**What to do:**
Restate, word for word and with no pictures, the stretch of lines in the data below that begins at the line with "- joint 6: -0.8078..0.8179" and ends at the line with "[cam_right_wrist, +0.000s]", inclusive.

**Data for the task:**
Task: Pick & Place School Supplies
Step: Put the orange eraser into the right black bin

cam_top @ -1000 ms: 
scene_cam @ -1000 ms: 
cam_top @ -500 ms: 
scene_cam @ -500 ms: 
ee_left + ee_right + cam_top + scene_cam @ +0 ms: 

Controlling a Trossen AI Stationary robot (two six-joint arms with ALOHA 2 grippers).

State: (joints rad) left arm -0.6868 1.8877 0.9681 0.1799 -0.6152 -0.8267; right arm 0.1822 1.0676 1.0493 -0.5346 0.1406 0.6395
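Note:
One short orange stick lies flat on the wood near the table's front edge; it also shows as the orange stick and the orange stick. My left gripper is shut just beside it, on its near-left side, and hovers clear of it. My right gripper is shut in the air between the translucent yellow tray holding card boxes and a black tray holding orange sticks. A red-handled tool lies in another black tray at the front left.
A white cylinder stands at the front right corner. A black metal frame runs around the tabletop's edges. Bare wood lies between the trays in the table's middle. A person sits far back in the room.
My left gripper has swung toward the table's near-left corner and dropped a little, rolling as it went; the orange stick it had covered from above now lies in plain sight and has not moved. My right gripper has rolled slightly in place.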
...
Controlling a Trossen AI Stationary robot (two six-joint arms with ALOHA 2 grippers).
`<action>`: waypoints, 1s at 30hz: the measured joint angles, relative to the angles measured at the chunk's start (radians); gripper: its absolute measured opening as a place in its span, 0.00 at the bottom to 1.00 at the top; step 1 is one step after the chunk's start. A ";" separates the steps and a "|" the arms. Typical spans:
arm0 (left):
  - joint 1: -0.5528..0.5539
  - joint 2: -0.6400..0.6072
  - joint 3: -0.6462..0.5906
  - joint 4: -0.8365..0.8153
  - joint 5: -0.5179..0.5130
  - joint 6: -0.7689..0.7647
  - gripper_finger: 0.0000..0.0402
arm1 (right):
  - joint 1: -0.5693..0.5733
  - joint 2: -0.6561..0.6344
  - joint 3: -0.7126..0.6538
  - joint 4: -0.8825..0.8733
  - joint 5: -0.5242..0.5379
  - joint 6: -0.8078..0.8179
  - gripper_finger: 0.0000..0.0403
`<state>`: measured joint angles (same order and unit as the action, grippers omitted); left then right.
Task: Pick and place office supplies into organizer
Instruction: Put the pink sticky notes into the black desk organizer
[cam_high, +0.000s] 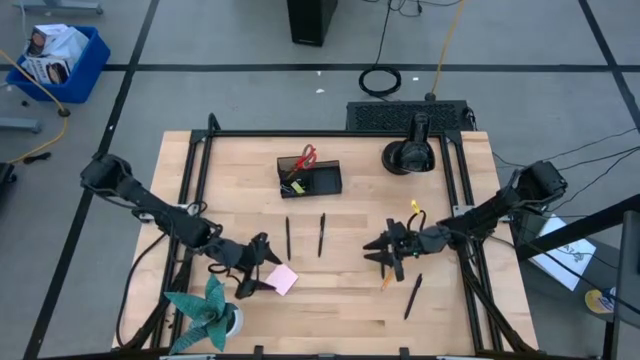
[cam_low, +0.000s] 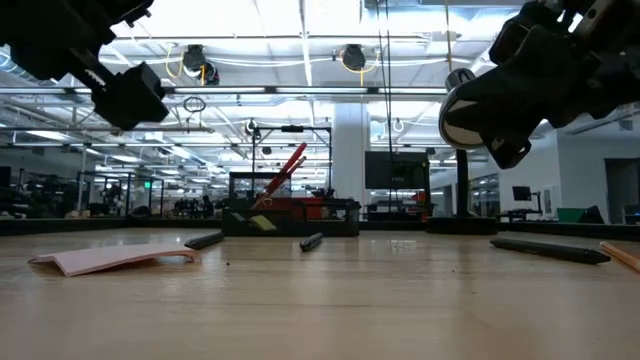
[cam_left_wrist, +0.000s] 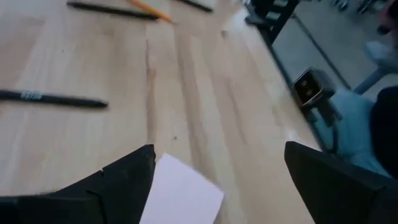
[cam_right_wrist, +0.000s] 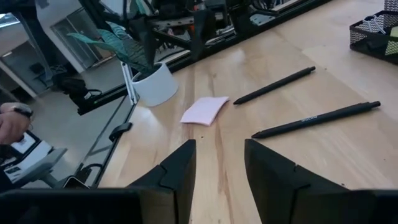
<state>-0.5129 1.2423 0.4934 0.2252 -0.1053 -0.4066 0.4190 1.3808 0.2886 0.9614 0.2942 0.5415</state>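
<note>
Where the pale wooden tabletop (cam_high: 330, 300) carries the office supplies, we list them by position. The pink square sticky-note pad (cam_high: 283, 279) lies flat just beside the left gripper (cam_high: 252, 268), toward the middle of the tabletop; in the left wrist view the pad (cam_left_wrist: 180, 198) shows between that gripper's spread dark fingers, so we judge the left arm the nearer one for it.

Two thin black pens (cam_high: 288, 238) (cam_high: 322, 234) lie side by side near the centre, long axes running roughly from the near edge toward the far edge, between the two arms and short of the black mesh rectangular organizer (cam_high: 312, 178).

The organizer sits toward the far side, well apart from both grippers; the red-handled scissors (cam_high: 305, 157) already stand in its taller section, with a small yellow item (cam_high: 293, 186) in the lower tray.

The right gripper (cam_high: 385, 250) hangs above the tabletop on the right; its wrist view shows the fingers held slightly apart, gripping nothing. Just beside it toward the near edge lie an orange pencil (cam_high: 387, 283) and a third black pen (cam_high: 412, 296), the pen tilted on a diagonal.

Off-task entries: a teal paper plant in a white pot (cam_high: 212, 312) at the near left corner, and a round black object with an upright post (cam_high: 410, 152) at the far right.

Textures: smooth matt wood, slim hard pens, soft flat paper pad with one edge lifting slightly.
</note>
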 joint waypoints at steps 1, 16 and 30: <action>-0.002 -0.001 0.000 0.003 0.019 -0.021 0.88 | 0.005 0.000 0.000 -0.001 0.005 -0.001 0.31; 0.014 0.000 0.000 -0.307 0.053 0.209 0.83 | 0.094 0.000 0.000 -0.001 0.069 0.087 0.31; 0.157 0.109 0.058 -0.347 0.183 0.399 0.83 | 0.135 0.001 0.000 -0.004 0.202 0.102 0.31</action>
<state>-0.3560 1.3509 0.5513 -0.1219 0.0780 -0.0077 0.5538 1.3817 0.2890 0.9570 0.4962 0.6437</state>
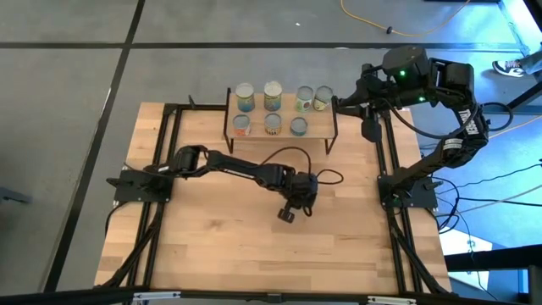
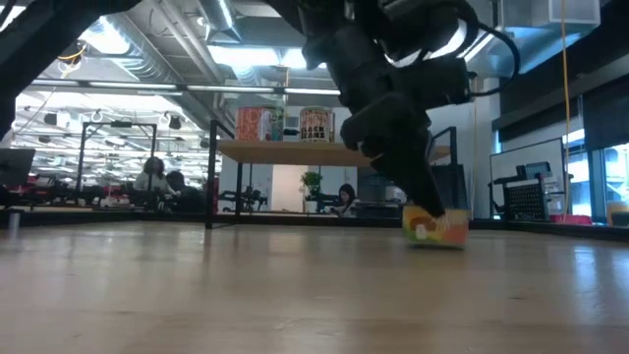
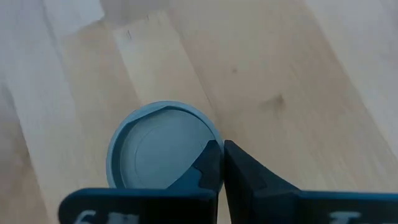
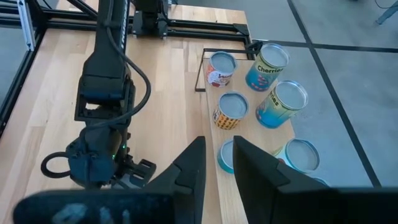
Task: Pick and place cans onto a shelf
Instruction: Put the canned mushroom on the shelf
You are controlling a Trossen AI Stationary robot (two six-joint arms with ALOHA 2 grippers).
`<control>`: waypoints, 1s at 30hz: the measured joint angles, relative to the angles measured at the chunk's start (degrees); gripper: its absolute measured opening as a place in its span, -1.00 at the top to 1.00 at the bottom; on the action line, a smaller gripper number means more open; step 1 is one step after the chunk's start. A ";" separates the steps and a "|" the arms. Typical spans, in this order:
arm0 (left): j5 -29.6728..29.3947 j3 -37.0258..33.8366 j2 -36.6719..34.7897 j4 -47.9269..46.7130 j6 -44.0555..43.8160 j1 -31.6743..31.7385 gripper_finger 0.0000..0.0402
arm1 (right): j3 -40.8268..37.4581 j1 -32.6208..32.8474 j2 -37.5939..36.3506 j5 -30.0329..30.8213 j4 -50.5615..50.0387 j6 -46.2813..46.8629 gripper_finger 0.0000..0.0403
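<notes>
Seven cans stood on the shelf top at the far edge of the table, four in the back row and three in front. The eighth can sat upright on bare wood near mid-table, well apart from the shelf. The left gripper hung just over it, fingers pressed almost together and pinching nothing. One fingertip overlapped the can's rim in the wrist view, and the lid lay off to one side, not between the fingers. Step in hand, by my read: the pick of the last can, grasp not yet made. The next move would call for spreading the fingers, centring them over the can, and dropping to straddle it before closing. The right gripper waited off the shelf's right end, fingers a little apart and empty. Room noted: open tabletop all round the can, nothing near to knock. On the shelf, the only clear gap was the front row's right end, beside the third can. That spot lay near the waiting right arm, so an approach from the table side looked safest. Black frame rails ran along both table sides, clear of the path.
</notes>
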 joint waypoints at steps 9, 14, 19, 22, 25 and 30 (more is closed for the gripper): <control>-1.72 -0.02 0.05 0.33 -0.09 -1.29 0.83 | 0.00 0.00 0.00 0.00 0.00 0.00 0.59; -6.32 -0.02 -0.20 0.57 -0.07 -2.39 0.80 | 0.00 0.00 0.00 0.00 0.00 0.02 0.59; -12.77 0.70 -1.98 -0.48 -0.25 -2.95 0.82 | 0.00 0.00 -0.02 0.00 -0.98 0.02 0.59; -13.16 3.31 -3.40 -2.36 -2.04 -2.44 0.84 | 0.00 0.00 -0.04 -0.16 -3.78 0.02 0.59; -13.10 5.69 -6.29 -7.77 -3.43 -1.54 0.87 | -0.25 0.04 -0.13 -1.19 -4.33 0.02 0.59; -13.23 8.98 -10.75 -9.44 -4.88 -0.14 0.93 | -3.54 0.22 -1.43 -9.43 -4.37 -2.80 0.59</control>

**Response to the task:**
  - joint 6: -0.8078..0.8179
  - gripper_finger: 0.0000..0.0403
`<state>`: measured joint angles (same order and unit as the action, grippers omitted); left then right.
Task: Pick and place office supplies into organizer
Instruction: Put the pink sticky notes into the black desk organizer
[cam_high, +0.000s] 
[cam_low, +0.000s] 
[cam_left_wrist, +0.000s] 
[cam_right_wrist, +0.000s] 

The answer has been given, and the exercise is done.